- Genres: Indie rock; experimental;
- Years active: 2007–2020
- Labels: Vertical Species; Demon Music Group;
- Members: Toyah Willcox Bill Rieflin Chris Wong

= The Humans (British band) =

British-American rock band

The Humans were a British-American rock band featuring singer Toyah Willcox, drummer Bill Rieflin, and musician Chris Wong. They have released three studio albums and have performed live in the UK, Estonia and the USA before disbanding in 2020, following Rieflin's passing.

==History==
The Humans were formed in 2007 when musician Robert Fripp, who is married to Toyah Willcox, was invited to play at a birthday party for the President of Estonia. Fripp declined the invitation due to scheduling conflicts. Willcox then contacted the Estonian Embassy, and offered to organize a performance for the event. On acceptance by the Embassy, Willcox contacted friend Bill Rieflin, and suggested a collaboration to "do something that is just completely off the wall [with] just one bass and a voice". Rieflin later said "I had no idea why she would want a drummer to play bass. The concept of voice and two bassists as the musical core of the group is solely hers." Rieflin and Willcox hired also Chris Wong, who had previously worked with Willcox on her solo music tours and concerts, thus completing the three-piece outfit. Rieflin said Wong was the more technically accomplished bassist and performed the more demanding instrumental parts. The Humans performed at the Jazzkaar festival in Estonia in October 2007.

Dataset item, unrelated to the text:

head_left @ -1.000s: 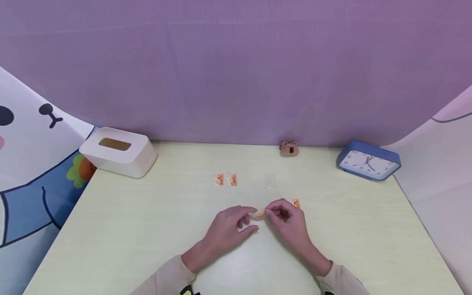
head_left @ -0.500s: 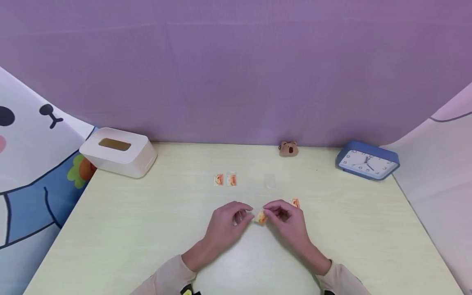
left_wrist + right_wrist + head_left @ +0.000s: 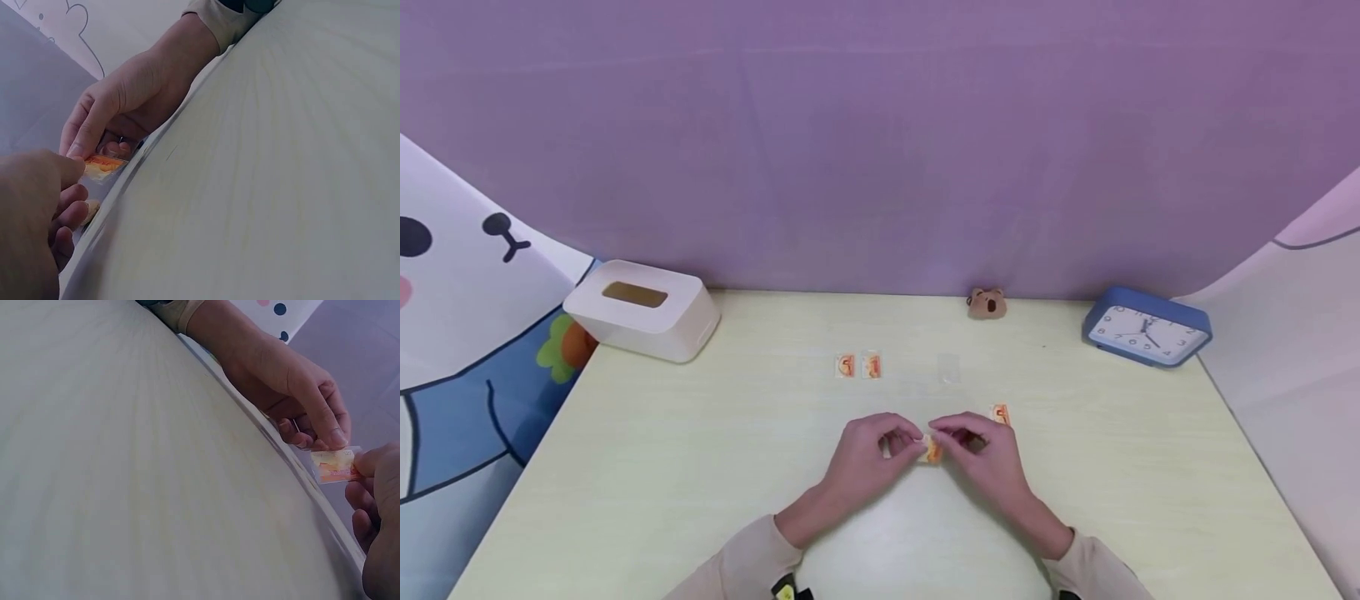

The band released their debut album We Are the Humans on 1 May 2009. The release was celebrated with a concert at a music festival in Tartu, where the band was joined by Fripp on guitar. The album was promoted by the single and music video with a cover of "These Boots Are Made for Walkin'". In February 2010, the band embarked on a short UK tour. The Humans released their second album Sugar Rush on 27 September 2011. Robert Fripp appeared on guitar on every track of the album. Igor Abuladze joined The Humans on their US and UK tour in 2011 in support of the album. In 2013, the band released a live album, Live at Scala London, recorded three years before at London's Scala.

The third album entitled Strange Tales was released worldwide on 1 March 2014, initially only in digital format. "Get in Your Car" was chosen as the lead single. A UK tour, Telling Strange Tales, took place in April 2015, and the album was then made available on CD.

Bill Rieflin died on 24 March 2020 from cancer at the age of 59. In July, the band released a box set compilation called Noise in Your Head containing all three previous albums, a live album, and a DVD with a live concert. The box set was credited to Toyah & The Humans and dedicated to Rieflin.

==Discography==
===Studio albums===
- We Are the Humans (2009)
- Sugar Rush (2011)
- Strange Tales (2014)

===Live albums===
- Live at Scala London (2013)
- Live at Trading Boundaries (2021)

===Compilations===
- Noise in Your Head (2020)

===Singles===
- "These Boots Are Made for Walkin'" (2009)
- "Get in Your Car" (2014)
- "21st Century Schizoid Man" (2020)

===Music videos===
- "We Are the Humans" (2007)
- "Quicksilver" (2009)
- "These Boots Are Made for Walkin'" (2009)
- "Sea of Size" (2010)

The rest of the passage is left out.